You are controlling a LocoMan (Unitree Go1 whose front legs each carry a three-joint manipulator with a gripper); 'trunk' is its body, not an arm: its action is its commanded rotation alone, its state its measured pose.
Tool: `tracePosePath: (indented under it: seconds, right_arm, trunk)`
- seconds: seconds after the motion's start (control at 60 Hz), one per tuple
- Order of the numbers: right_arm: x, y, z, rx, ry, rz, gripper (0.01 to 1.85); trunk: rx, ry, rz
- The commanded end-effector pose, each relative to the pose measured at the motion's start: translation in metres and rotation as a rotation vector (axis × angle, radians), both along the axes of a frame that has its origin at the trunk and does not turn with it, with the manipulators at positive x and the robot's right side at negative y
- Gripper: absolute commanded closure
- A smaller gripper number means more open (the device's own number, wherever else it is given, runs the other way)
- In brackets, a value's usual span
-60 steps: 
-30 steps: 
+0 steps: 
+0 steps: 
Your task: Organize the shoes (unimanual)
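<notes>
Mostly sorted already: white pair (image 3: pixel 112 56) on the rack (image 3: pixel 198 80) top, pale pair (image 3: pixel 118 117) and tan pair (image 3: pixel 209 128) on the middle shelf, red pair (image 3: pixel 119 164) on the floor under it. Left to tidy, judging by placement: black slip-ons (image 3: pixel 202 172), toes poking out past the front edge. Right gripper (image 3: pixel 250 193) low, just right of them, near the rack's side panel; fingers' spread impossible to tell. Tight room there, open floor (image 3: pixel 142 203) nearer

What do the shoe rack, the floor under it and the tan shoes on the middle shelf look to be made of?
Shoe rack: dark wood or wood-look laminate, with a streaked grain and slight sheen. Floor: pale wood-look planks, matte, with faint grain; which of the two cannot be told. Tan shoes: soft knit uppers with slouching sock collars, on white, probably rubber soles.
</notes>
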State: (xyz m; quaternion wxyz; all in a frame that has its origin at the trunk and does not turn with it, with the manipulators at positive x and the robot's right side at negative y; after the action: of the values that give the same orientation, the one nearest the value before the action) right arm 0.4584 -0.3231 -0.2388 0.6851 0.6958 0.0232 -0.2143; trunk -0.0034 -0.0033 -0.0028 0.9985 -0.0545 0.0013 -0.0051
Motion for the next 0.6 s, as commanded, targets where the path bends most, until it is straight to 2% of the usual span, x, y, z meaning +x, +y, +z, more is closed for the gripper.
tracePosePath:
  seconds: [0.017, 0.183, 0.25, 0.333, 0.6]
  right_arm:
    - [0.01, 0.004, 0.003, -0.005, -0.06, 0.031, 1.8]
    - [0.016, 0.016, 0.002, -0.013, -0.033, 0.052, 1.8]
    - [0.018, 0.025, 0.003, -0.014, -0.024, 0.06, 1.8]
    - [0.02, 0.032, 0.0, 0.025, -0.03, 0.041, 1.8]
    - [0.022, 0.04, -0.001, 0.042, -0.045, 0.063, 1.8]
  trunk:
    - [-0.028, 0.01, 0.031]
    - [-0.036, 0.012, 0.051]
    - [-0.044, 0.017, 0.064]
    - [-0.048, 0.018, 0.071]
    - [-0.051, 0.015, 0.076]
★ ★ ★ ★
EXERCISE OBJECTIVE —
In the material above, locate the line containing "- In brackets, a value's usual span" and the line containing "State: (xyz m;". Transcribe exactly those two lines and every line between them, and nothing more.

ANSWER BOX —
- In brackets, a value's usual span
-60 steps: 
-30 steps: 
+0 steps: 
+0 steps: 
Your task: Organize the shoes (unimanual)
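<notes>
Mostly sorted already: white pair (image 3: pixel 112 56) on the rack (image 3: pixel 198 80) top, pale pair (image 3: pixel 118 117) and tan pair (image 3: pixel 209 128) on the middle shelf, red pair (image 3: pixel 119 164) on the floor under it. Left to tidy, judging by placement: black slip-ons (image 3: pixel 202 172), toes poking out past the front edge. Right gripper (image 3: pixel 250 193) low, just right of them, near the rack's side panel; fingers' spread impossible to tell. Tight room there, open floor (image 3: pixel 142 203) nearer

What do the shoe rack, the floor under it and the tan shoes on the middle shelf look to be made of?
Shoe rack: dark wood or wood-look laminate, with a streaked grain and slight sheen. Floor: pale wood-look planks, matte, with faint grain; which of the two cannot be told. Tan shoes: soft knit uppers with slouching sock collars, on white, probably rubber soles.
</notes>
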State: (xyz m; quaternion wxyz; all in a frame that has its origin at the trunk and does not turn with it, with the manipulators at positive x and the robot's right side at negative y; after the action: of the values that give the same orientation, the one nearest the value before the action) right arm 0.4584 -0.3231 -0.2388 0.6851 0.6958 0.0232 -0.2143; trunk -0.0034 -0.0033 -0.0028 0.9985 -0.0545 0.0013 -0.0051

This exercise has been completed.